- **WORK ITEM**:
Below are the entries to work from; restate word for word the portion that opens with the line containing "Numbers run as" and closes with the line containing "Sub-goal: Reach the", keeping both.
DATA FOR THE TASK Block Start
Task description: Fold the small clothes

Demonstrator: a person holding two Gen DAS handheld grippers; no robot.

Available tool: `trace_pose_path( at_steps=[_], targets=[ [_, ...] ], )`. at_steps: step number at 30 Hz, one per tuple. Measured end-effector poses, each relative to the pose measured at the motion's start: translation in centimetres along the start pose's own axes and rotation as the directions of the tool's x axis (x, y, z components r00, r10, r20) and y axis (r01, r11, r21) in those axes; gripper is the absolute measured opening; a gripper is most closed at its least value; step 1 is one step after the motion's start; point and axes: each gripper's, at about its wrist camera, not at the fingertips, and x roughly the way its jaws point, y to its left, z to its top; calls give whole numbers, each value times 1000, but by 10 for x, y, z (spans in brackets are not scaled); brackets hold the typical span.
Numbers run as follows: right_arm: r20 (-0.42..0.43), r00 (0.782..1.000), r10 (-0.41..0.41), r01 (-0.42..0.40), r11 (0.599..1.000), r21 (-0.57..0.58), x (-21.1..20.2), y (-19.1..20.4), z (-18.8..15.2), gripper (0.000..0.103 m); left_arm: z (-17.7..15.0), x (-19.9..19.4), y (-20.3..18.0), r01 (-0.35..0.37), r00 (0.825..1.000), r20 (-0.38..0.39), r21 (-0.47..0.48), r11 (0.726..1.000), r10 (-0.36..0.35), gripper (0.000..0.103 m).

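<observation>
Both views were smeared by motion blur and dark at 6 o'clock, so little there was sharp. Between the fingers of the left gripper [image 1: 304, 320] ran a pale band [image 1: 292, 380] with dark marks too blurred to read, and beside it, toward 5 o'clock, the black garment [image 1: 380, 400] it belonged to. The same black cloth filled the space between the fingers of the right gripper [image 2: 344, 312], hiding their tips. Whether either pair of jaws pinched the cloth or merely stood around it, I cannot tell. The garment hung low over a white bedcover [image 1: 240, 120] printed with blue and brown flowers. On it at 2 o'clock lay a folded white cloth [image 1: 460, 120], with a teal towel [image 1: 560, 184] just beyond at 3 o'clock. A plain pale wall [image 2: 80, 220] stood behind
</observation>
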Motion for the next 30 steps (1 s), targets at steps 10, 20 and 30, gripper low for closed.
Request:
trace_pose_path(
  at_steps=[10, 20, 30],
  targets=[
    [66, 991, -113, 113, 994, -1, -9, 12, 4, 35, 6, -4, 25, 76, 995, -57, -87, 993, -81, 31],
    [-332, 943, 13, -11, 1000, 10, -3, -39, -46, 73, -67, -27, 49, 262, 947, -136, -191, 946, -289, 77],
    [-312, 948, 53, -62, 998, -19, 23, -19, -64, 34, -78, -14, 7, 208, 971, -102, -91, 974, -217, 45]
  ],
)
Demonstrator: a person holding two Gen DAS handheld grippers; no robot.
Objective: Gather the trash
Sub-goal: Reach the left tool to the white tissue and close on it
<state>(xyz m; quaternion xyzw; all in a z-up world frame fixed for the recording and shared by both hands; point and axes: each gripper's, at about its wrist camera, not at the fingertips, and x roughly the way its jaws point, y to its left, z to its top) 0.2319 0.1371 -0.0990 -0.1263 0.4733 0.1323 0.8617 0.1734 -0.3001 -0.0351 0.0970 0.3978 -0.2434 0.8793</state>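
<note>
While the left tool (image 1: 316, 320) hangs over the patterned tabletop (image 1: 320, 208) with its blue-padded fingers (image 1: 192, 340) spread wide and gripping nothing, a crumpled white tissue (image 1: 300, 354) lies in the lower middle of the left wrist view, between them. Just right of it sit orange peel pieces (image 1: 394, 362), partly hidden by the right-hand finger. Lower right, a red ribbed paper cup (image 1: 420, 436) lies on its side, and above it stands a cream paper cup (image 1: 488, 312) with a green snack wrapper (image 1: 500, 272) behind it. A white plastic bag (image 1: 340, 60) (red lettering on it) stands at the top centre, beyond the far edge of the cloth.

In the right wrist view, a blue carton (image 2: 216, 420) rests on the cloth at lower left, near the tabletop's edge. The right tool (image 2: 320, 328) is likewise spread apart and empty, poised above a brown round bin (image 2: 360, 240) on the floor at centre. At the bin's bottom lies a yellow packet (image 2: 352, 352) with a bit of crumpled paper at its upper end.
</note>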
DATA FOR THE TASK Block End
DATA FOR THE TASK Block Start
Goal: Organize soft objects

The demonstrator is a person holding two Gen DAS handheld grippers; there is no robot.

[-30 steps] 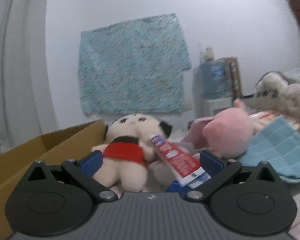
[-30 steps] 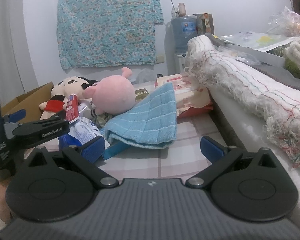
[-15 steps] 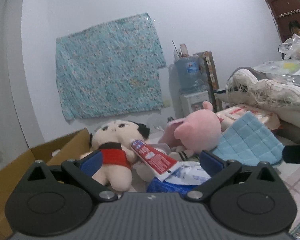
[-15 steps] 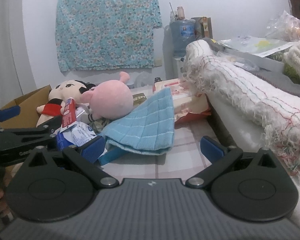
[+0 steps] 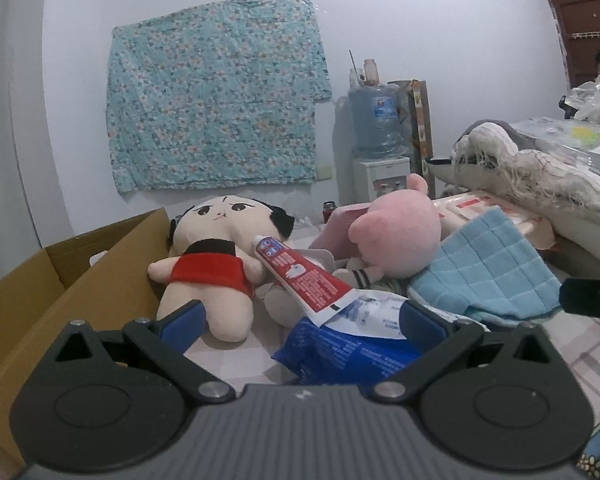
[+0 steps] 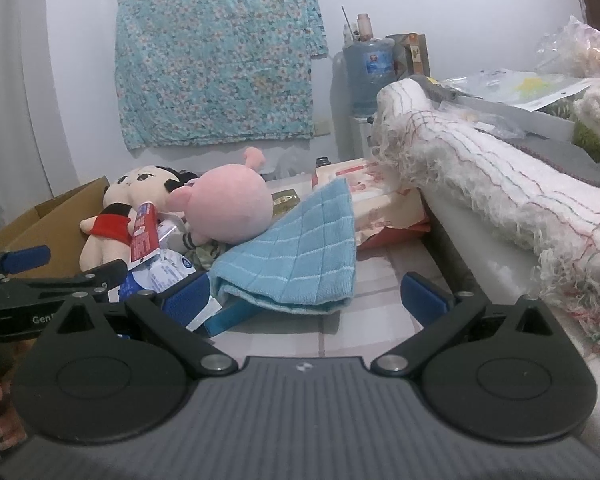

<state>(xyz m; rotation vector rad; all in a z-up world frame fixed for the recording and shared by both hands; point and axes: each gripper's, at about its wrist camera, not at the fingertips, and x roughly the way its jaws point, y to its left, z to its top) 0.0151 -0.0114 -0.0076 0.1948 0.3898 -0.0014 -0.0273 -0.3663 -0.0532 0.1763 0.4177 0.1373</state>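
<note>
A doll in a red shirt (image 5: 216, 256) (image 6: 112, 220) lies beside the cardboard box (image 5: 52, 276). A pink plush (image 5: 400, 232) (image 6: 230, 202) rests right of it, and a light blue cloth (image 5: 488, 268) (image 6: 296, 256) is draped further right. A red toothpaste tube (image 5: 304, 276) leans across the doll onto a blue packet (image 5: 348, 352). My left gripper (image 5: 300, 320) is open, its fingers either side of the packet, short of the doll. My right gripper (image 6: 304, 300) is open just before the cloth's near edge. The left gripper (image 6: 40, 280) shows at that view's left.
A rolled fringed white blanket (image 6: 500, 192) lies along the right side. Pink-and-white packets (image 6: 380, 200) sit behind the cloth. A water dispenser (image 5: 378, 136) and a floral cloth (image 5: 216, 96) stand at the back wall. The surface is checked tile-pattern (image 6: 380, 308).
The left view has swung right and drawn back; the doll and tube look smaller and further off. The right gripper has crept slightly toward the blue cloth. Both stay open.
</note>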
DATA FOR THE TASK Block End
- **RESPONSE AREA**:
Numbers run as follows: right_arm: r20 (-0.42..0.43), r00 (0.782..1.000), r10 (-0.41..0.41), r01 (-0.42..0.40), r11 (0.599..1.000), r21 (-0.57..0.58), x (-21.1..20.2), y (-19.1..20.4), z (-18.8..15.2), gripper (0.000..0.103 m); left_arm: z (-17.7..15.0), x (-19.9..19.4), y (-20.3..18.0), r01 (-0.35..0.37), r00 (0.825..1.000), r20 (-0.38..0.39), r21 (-0.47..0.48), r11 (0.726..1.000), r10 (-0.36..0.35), gripper (0.000..0.103 m).

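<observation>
Both views were smeared by motion blur and dark at 6 o'clock, so little there was sharp. Between the fingers of the left gripper [image 1: 304, 320] ran a pale band [image 1: 292, 380] with dark marks too blurred to read, and beside it, toward 5 o'clock, the black garment [image 1: 380, 400] it belonged to. The same black cloth filled the space between the fingers of the right gripper [image 2: 344, 312], hiding their tips. Whether either pair of jaws pinched the cloth or merely stood around it, I cannot tell. The garment hung low over a white bedcover [image 1: 240, 120] printed with blue and brown flowers. On it at 2 o'clock lay a folded white cloth [image 1: 460, 120], with a teal towel [image 1: 560, 184] just beyond at 3 o'clock. A plain pale wall [image 2: 80, 220] stood behind
</observation>
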Motion for the next 30 steps (1 s), targets at steps 10, 20 and 30, gripper low for closed.
Request:
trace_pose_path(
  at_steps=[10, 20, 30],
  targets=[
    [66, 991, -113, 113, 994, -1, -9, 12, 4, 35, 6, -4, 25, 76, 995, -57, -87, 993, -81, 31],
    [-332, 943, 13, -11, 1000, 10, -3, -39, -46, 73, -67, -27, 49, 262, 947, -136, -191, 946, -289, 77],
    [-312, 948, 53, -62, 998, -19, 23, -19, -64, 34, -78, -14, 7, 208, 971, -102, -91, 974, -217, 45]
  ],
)
Demonstrator: a person holding two Gen DAS handheld grippers; no robot.
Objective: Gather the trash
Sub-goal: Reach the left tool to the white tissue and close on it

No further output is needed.